Your task is to find every line of the data that holds the string "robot" and copy it.

Dataset records:

* * *

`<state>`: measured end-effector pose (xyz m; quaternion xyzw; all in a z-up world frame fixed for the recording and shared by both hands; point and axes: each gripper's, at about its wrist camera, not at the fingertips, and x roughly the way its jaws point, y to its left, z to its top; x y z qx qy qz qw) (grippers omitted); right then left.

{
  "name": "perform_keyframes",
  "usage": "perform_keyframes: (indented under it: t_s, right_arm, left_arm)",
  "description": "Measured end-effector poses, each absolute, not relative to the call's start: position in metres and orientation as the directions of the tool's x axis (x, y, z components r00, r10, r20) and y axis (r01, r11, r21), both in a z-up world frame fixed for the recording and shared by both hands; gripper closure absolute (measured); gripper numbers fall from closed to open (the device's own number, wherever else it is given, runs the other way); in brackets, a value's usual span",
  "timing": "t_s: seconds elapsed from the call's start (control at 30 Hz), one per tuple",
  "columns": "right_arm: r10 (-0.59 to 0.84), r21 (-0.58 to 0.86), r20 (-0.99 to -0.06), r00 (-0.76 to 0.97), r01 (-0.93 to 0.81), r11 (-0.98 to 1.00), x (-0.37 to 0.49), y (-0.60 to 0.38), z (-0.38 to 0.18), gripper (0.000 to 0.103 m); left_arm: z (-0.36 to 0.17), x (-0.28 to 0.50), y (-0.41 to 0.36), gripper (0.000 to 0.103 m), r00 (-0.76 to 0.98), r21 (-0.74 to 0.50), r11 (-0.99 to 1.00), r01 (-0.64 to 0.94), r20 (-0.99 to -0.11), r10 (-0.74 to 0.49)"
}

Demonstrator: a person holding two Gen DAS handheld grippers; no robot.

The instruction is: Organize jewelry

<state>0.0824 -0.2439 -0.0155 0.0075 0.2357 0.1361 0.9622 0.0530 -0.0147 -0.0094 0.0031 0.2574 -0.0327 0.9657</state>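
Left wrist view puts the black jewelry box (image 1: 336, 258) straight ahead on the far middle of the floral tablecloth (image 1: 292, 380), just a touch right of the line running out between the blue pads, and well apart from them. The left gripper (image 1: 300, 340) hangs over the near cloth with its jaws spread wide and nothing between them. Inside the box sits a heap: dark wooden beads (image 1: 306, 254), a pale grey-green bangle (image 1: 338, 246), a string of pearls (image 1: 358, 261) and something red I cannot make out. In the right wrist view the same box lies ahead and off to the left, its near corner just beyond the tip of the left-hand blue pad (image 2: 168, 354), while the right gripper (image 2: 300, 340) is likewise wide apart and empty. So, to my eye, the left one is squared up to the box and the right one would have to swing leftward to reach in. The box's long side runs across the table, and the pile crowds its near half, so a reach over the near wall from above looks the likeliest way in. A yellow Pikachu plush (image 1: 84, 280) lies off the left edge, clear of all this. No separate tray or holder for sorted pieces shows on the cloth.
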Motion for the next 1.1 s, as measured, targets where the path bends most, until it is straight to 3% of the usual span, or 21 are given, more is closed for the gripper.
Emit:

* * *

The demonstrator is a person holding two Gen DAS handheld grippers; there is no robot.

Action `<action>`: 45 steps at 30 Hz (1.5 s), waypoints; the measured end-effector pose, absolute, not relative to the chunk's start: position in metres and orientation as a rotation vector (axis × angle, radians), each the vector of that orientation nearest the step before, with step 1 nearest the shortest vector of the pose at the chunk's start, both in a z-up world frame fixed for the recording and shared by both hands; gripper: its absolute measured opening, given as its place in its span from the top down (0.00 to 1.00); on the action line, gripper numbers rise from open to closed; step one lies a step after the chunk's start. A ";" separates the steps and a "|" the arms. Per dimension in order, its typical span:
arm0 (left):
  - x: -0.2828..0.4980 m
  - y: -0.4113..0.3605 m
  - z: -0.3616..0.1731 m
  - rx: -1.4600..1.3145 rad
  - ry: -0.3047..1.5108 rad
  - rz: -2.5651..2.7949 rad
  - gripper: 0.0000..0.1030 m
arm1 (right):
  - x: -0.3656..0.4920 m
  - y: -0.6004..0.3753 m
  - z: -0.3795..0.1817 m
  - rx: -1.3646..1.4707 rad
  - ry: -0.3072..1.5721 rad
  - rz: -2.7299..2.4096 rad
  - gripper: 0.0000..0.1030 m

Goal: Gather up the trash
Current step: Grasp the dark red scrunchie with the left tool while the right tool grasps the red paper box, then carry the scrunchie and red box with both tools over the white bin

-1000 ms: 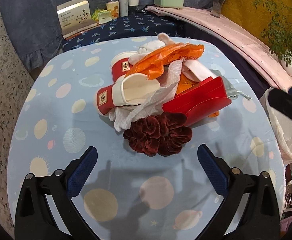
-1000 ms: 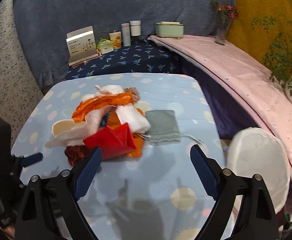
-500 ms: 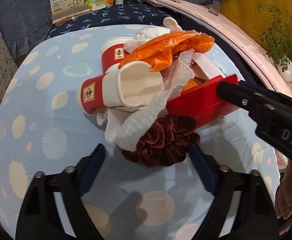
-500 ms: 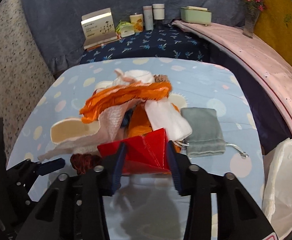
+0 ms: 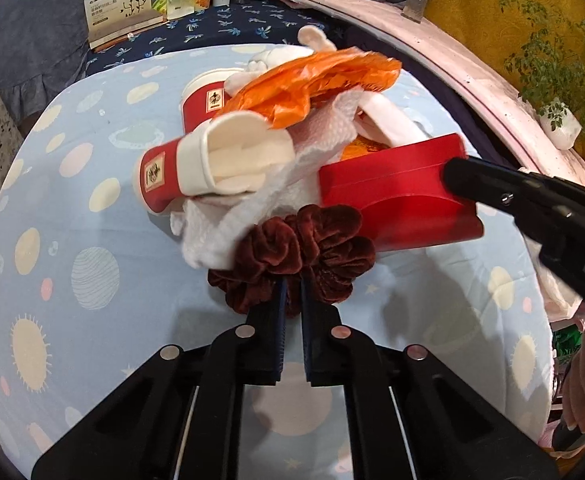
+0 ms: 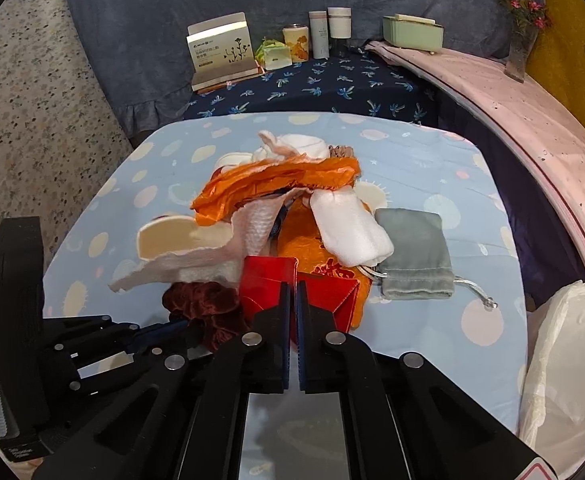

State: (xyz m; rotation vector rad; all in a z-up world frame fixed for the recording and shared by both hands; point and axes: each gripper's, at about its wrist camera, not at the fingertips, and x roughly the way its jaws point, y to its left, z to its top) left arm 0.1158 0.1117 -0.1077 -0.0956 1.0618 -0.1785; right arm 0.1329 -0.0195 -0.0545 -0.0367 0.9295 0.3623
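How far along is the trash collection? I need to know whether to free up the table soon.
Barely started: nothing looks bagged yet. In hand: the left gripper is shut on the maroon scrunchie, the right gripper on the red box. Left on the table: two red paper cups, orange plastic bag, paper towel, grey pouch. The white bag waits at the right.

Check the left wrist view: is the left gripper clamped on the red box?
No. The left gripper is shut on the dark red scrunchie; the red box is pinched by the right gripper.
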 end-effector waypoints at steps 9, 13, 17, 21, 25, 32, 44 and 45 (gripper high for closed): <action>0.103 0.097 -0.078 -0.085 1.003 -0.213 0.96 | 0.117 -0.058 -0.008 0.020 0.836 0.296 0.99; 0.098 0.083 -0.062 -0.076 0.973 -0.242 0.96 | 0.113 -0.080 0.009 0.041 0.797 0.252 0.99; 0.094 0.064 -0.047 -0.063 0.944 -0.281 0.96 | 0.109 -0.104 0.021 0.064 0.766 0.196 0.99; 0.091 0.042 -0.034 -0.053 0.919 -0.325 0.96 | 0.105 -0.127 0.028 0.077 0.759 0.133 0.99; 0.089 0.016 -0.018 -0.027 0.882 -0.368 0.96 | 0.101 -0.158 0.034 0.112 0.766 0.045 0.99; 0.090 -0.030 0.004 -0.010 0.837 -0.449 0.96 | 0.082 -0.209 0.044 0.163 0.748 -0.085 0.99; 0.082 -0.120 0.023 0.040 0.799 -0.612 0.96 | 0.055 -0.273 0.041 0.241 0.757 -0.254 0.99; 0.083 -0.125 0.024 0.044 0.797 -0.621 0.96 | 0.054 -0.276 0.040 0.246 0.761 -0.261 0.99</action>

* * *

● RESPONSE BOX:
Demonstrator: a person holding two Gen DAS handheld grippers; no robot.
The demonstrator is a person holding two Gen DAS handheld grippers; there is no robot.

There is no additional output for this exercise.